BRIEF. Repeat nothing but the lines below running from the one containing "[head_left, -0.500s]" to the one containing "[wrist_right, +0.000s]". Keep both end lines.

RECORDS SHOWN.
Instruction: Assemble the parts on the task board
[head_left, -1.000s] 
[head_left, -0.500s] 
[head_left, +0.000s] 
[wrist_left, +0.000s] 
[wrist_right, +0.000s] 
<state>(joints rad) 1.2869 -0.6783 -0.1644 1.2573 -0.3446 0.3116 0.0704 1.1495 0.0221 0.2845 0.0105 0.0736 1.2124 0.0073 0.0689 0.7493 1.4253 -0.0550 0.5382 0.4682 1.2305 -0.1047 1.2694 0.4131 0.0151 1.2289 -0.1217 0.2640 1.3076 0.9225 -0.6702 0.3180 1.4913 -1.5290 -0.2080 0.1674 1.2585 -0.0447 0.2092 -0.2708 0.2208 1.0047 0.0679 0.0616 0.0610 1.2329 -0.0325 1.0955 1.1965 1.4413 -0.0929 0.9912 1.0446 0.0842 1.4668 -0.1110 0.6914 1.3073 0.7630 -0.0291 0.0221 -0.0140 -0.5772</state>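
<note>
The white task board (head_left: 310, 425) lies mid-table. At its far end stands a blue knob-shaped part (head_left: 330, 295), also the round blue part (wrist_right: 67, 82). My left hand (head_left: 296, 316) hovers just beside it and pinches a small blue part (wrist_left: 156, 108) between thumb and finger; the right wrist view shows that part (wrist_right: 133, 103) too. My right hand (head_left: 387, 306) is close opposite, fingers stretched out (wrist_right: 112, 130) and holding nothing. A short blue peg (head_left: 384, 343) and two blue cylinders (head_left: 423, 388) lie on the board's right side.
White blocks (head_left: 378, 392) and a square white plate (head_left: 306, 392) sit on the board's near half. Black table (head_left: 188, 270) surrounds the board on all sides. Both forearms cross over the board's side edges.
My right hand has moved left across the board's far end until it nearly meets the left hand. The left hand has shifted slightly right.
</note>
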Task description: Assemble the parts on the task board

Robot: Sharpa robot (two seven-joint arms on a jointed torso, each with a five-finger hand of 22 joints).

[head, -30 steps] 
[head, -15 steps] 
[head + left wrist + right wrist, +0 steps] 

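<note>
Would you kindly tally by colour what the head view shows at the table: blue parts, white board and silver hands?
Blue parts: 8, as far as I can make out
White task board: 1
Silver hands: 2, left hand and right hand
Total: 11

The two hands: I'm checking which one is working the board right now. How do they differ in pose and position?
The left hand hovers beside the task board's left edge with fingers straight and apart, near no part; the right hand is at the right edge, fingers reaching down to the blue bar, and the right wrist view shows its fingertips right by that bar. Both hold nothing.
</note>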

WRITTEN SOLUTION.
[head_left, -0.500s] 
[head_left, +0.000s] 
[wrist_left, +0.000s] 
[wrist_right, +0.000s] 

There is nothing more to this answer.